AvtoVAZ stands and falls now by the market and that market is looking decidedly shaky.

Only this week the Association of European Businesses (AEB) released yet more gloomy data showing the Russian automotive sector plunged 12% last May for new passenger and light commercial vehicle sales – and that on top of several consecutive months of significant falls.

But AvtoVAZ, along with many Russian manufacturers is having to swim against the tide of high interest rates and capital flight of US$50bn and rising, as confidence drains from the what was once a star performer in the elite BRIC club.

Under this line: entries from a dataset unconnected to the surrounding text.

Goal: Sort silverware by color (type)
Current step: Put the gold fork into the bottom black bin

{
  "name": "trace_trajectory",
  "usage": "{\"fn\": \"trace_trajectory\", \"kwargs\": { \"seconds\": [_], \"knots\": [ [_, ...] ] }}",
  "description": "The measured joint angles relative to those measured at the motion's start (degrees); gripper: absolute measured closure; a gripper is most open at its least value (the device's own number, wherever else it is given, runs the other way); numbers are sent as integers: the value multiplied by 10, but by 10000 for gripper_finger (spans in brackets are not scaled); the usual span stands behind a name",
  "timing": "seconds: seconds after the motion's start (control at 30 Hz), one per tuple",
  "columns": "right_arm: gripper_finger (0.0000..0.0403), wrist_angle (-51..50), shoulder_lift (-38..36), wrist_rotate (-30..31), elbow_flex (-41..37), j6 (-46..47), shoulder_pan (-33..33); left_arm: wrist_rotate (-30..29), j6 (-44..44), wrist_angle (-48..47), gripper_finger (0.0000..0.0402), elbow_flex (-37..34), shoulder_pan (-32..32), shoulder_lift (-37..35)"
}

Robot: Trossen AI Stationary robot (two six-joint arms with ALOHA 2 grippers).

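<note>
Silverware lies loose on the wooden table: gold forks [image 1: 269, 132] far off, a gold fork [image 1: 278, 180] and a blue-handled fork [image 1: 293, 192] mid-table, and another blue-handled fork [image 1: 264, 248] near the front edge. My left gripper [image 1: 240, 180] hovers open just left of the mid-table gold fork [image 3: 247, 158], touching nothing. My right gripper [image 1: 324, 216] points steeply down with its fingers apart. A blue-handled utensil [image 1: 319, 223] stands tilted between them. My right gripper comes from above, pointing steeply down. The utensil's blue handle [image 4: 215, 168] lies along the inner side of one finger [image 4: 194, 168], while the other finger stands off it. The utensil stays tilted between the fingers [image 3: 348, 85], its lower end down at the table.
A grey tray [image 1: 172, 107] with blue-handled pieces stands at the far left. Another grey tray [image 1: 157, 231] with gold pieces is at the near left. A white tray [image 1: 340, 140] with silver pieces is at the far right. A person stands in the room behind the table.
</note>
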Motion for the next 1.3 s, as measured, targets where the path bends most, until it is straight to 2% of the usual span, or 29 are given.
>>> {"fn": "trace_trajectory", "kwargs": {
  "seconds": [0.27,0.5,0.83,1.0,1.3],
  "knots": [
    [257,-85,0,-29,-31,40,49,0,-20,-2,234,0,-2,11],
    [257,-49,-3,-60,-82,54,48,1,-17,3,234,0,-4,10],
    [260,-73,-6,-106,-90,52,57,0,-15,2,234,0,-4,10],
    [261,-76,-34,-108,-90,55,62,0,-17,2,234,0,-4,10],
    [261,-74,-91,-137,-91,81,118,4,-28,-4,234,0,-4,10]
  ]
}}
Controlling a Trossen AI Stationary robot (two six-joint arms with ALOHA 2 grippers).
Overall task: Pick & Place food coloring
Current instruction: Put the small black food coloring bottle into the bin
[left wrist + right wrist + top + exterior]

Clearly, Russia’s incursion into Crimea, what former European Commissioner, Peter Mandelson, at SPIEF, called an “illegal annexation,” has spooked the markets and led to vast ripples of political uncertainty spilling out across international markets.

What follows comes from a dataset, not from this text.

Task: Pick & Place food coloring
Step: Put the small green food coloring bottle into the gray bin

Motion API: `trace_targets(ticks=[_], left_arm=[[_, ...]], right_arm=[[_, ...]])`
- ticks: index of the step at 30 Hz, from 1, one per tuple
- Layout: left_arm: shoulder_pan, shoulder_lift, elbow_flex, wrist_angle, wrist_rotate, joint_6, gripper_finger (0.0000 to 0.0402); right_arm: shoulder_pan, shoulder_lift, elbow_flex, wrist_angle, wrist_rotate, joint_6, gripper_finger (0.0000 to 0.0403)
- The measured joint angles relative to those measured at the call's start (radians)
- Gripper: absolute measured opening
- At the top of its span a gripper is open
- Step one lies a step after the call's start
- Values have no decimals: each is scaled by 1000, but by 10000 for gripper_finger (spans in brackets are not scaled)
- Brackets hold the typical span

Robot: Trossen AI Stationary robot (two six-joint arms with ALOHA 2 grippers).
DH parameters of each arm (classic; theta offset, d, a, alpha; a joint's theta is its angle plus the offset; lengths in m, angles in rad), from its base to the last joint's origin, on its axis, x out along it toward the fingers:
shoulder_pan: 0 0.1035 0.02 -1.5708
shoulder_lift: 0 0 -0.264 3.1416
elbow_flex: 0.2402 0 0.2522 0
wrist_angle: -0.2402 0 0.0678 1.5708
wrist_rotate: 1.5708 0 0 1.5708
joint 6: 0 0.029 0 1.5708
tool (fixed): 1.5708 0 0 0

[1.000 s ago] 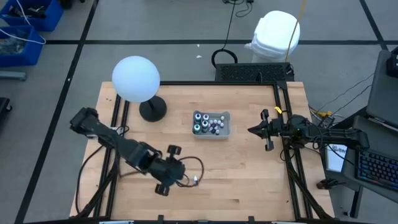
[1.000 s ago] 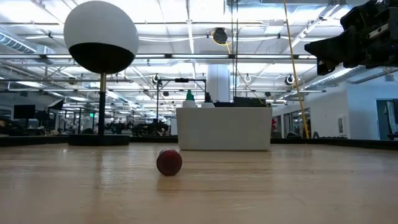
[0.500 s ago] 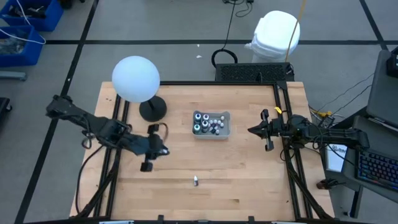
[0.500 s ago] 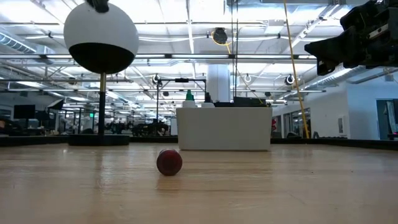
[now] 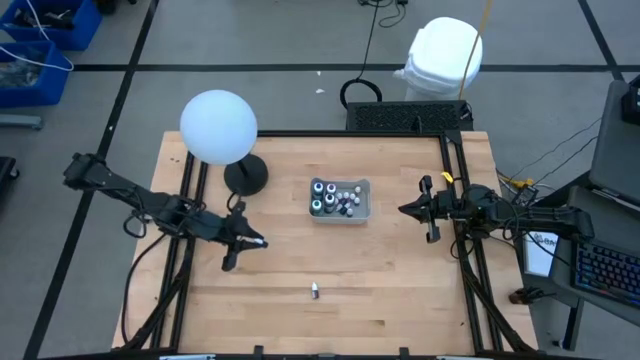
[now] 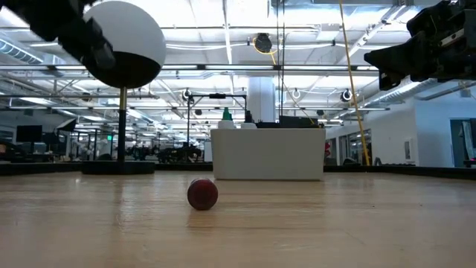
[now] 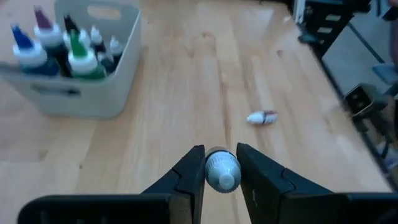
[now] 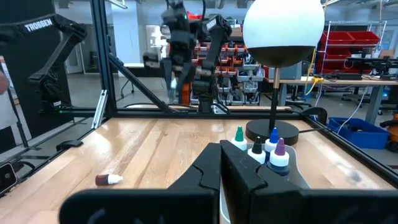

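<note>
Smooth wooden table (image 5: 380,280); small round-capped vial (image 7: 222,170) pinched in left gripper (image 7: 220,163); right gripper (image 8: 222,163) fingers pressed together beside grey rectangular tray (image 5: 361,208)

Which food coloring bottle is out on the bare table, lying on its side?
The small red vial with a white cap, alone on the wood near the table's front edge. The other bottles stand upright in the grey tray, except one clamped in the left gripper.

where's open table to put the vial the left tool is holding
Bare wood lies all along the near edge on both sides of the loose vial, and between the tray and the right tool. It is crowded around the lamp and tray. The left tool grips a vial.
</note>
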Motion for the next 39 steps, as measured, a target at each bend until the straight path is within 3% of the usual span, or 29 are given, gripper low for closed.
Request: trace_targets(ticks=[8,13,23,31,39], left_arm=[[1,-19,-173,210,9,-5,92],[1,-36,-213,247,6,-6,92],[1,-38,-217,238,6,-48,92],[1,-38,-217,269,-49,-74,92],[52,20,-144,279,-142,12,92]], right_arm=[[0,0,0,-3,-1,17,0],[0,0,0,-2,-1,16,0],[0,0,0,-1,-1,19,0],[0,0,0,-1,-2,19,0],[0,0,0,0,4,10,0]])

It’s interesting to note though, Putin has been notably less bellicose of late, appearing to row back from what was a pretty hostile stance to the western powers, that evoked so much of the Cold War era in which I grew up.

That feeling of a bygone age was echoed this week by the announcement of further military deployments to States bordering Russia, former Warsaw Pact countries at that, such as the Baltics, Poland and Ukraine itself, that drew a sharp response from The Kremlin.

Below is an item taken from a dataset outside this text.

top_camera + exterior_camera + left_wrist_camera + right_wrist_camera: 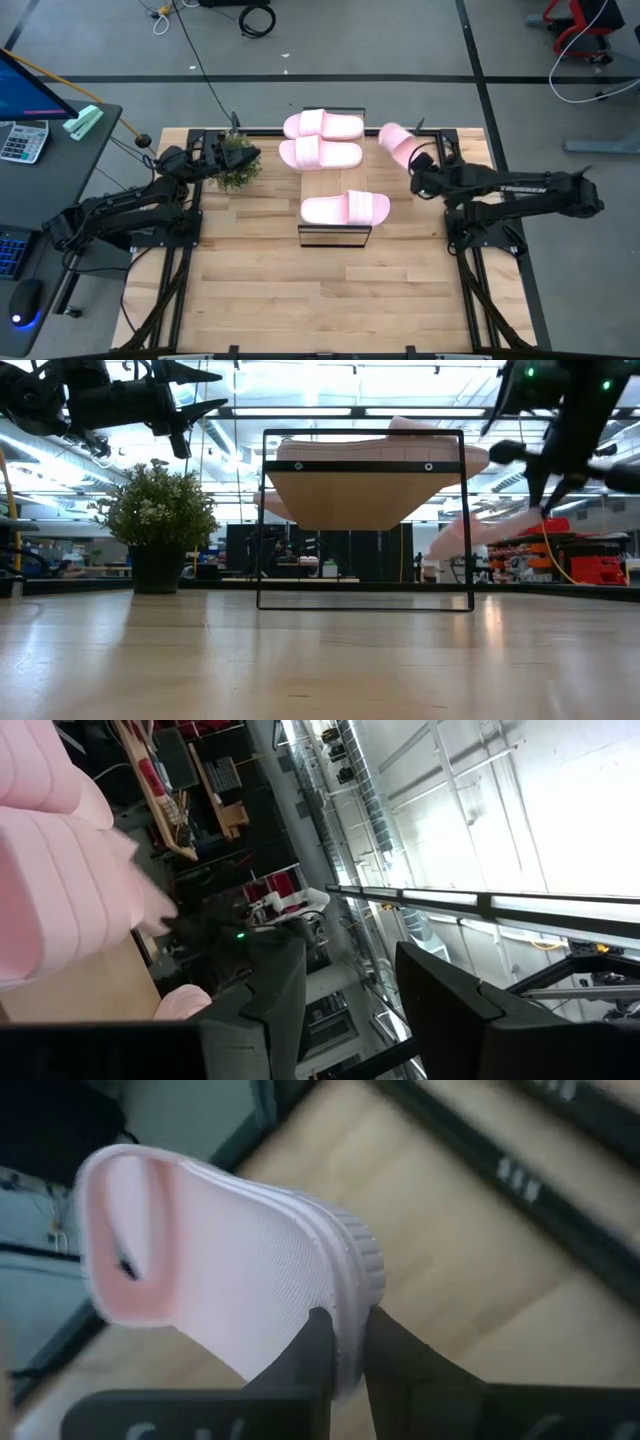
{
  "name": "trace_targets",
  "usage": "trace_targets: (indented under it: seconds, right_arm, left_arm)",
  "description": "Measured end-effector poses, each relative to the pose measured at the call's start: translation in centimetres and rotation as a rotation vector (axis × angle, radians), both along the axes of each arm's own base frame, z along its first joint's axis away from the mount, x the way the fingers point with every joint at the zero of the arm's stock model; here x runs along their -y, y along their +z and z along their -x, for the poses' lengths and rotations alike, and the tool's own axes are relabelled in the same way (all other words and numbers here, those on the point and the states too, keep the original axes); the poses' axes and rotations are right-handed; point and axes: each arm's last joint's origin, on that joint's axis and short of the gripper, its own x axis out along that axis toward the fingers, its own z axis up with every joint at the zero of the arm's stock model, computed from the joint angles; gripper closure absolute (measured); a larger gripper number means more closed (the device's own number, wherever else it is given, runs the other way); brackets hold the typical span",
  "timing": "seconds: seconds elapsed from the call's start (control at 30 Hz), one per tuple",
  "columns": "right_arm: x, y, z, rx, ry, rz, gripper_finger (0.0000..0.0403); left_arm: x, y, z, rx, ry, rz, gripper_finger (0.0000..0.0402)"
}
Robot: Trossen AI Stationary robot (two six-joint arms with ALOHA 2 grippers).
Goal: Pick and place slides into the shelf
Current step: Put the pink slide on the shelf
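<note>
High view shows three pink slides (pixel 330 153) lying on the shelf (pixel 335 235), while the right gripper (pixel 416 166), just beside the shelf's right edge, is pinched tight on the rim of a fourth slide (pixel 250 1270) held off the table. Well to the shelf's left, the left gripper (pixel 222 157) hovers above a small potted plant (pixel 238 170), its fingers (pixel 440 1010) parted and holding nothing.
</note>
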Motion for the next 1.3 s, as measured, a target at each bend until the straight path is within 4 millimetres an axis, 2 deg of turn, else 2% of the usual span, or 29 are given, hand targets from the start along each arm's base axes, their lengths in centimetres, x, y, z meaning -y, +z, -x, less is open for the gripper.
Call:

But all this sabre rattling must seem a world away to the Togliatti workers facing redundancy – despite AvtoVAZ’s bold claim the city has the lowest unemployment rate in Russia at a miniscule 0.6%.

“It is a difficult decision,” an AvtoVAZ spokesman told me. “Cutting is always difficult because one person, 1,000, it is always difficult. It is a life, a person, his job, his family.”

I’ve not been to Togliatti, but I have travelled to Trollhatten in Western Sweden, whose 50,000-strong town was decimated by the bankruptcy of Saab a couple of years back, and whose situation AvtoVAZ currently echoes to a certain extent.

I remember cafe and restaurant owners telling me of the impact Saab’s demise was having on their everyday business, of the families who no longer patronised their establishments, a story I’ve also heard from trade union leaders in Belgium as Ford shutters its Genk plant with a knock-on effect of potentially up to 11,000 job losses.

Trollhatten is around one hour north of prosperous Gothenburg, whose Volvo headquarters provided some redundant staff with new opportunities, while the Swedish government also stepped in with generous redundancy packages.

But Togliatti? It’s 500 miles south east of Moscow on the leviathan Volga river and it’s as yet unclear if the Russian government will provide largesse on the same level as its Swedish counterparts.

AvtoVAZ has promised to help, working with the local authorities to help staff into alternative employment, but that is never an easy path.

The automaker is also putting a brave face on its falling sales insisting its drop in numbers was better than the market average and that May’s decline of 10% was a massive improvement on April’s fall of 16%.

Since its launch, AvtoVAZ says more than 2,000 Granta Liftbacks have been sold and that the model has enjoyed a good reception.

Andersson is equally implementing a whirlwind of productivity improvements, his keen eye misses nothing after so long in the auto business and further models in the pipeline, replete with higher quality standards, may well galvanise stagnant sales.

It’s not just Togliatti, Genk and Trollhatten of course. Antwerp with General Motors, Aulnay with PSA Peugeot Citroen and a slew of other OEM and supplier plants have had to rationlise in the brutal downturn.

But AvtoVAZ – in tandem with its competitors and the Russian supply industry – must be pinning their hopes The Kremlin – and their spooked political adversaries in the West – find a way through the current impasse to calm tempers and ease market jitters.

No matter how much some may wish it, the days of the monogorod, central planning and huge Moscow bailouts are not going to feature as part of Russian business life, but there must be times when the 13,000 Togliatti workers wish they were.